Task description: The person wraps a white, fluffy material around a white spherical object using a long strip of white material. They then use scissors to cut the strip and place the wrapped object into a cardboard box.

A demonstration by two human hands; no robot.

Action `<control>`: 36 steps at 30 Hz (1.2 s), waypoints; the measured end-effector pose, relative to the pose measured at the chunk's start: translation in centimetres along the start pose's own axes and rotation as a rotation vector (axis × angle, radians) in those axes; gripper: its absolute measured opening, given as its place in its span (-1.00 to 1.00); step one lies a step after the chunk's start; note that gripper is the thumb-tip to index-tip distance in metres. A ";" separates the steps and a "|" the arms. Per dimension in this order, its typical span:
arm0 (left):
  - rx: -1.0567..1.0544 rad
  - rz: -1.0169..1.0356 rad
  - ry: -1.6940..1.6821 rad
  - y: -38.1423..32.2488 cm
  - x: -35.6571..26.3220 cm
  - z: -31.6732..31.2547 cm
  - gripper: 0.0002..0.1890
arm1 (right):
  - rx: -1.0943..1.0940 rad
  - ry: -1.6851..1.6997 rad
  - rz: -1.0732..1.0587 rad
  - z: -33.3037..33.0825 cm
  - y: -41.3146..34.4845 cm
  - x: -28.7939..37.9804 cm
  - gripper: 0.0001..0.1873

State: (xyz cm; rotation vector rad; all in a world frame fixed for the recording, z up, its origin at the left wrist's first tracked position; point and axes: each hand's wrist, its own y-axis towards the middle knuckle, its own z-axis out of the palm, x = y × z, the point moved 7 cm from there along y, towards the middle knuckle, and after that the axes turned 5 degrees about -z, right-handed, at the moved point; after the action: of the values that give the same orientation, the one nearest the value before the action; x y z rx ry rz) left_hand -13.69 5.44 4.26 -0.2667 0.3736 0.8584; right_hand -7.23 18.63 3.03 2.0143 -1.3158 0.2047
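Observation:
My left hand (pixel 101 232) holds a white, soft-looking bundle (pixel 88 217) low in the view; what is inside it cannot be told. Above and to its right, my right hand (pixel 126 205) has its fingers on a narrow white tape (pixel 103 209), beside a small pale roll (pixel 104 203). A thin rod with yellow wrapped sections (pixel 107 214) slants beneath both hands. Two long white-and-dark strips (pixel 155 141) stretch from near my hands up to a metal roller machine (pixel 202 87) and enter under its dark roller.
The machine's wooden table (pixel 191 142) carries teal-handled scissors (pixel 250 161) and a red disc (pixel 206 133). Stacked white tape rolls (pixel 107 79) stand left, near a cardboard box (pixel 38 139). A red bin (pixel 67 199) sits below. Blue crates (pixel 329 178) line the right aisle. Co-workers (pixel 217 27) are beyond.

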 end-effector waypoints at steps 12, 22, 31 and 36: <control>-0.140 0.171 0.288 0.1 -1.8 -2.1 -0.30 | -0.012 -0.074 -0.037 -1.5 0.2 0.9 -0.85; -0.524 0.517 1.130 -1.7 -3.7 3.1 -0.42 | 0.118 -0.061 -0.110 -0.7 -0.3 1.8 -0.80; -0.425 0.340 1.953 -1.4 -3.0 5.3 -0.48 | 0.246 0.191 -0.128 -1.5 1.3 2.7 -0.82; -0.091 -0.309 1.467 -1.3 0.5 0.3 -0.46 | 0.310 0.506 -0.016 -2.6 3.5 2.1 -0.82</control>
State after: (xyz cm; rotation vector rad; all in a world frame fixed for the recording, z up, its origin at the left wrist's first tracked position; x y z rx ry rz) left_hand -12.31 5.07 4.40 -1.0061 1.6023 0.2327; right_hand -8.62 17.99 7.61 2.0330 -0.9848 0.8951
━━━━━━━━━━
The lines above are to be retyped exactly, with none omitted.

Task description: The person wraps a white, fluffy material around a white spherical object using a long strip of white material. They then use scissors to cut the strip and place the wrapped object into a cardboard box.

A demonstration by two human hands; no robot.

Action `<control>`: 36 steps at 30 Hz (1.2 s), waypoints; the measured end-effector pose, relative to the pose measured at the chunk's start: translation in centimetres along the start pose's own axes and rotation as a rotation vector (axis × angle, radians) in those axes; gripper: its absolute measured opening, given as its place in its span (-1.00 to 1.00); step one lies a step after the chunk's start; note that gripper is the thumb-tip to index-tip distance in metres. A ";" separates the steps and a "|" the arms. Per dimension in this order, its typical span:
arm0 (left):
  - rx: -1.0567..1.0544 rad
  - rz: -1.0169..1.0356 rad
  - ry: -1.6940..1.6821 rad
  - y: -38.1423..32.2488 cm
  - x: -35.6571..26.3220 cm
  - z: -31.6732..31.2547 cm
  - gripper: 0.0002..0.1890
arm1 (right):
  - rx: -1.0943..1.0940 rad
  - ry: -1.6851..1.6997 rad
  - rz: -1.0732..1.0587 rad
  - z: -33.3037..33.0825 cm
  - y: -41.3146..34.4845 cm
  - x: -28.7939..37.9804 cm
  - gripper: 0.0001..0.1873

State: (xyz cm; rotation vector rad; all in a world frame fixed for the recording, z up, its origin at the left wrist's first tracked position; point and axes: each hand's wrist, its own y-axis towards the middle knuckle, its own z-axis out of the palm, x = y × z, the point moved 7 cm from there along y, towards the middle knuckle, and after that the axes turned 5 degrees about -z, right-handed, at the moved point; after the action: of the values that give the same orientation, the one nearest the value before the action; x y z rx ry rz) left_hand -13.69 5.44 4.26 -0.2667 0.3736 0.8584; right_hand -7.23 18.63 3.03 2.0143 -1.3158 0.2047
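Observation:
My left hand (pixel 101 232) holds a white, soft-looking bundle (pixel 88 217) low in the view; what is inside it cannot be told. Above and to its right, my right hand (pixel 126 205) has its fingers on a narrow white tape (pixel 103 209), beside a small pale roll (pixel 104 203). A thin rod with yellow wrapped sections (pixel 107 214) slants beneath both hands. Two long white-and-dark strips (pixel 155 141) stretch from near my hands up to a metal roller machine (pixel 202 87) and enter under its dark roller.
The machine's wooden table (pixel 191 142) carries teal-handled scissors (pixel 250 161) and a red disc (pixel 206 133). Stacked white tape rolls (pixel 107 79) stand left, near a cardboard box (pixel 38 139). A red bin (pixel 67 199) sits below. Blue crates (pixel 329 178) line the right aisle. Co-workers (pixel 217 27) are beyond.
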
 end-effector waypoints at steps 12, 22, 31 and 36: <control>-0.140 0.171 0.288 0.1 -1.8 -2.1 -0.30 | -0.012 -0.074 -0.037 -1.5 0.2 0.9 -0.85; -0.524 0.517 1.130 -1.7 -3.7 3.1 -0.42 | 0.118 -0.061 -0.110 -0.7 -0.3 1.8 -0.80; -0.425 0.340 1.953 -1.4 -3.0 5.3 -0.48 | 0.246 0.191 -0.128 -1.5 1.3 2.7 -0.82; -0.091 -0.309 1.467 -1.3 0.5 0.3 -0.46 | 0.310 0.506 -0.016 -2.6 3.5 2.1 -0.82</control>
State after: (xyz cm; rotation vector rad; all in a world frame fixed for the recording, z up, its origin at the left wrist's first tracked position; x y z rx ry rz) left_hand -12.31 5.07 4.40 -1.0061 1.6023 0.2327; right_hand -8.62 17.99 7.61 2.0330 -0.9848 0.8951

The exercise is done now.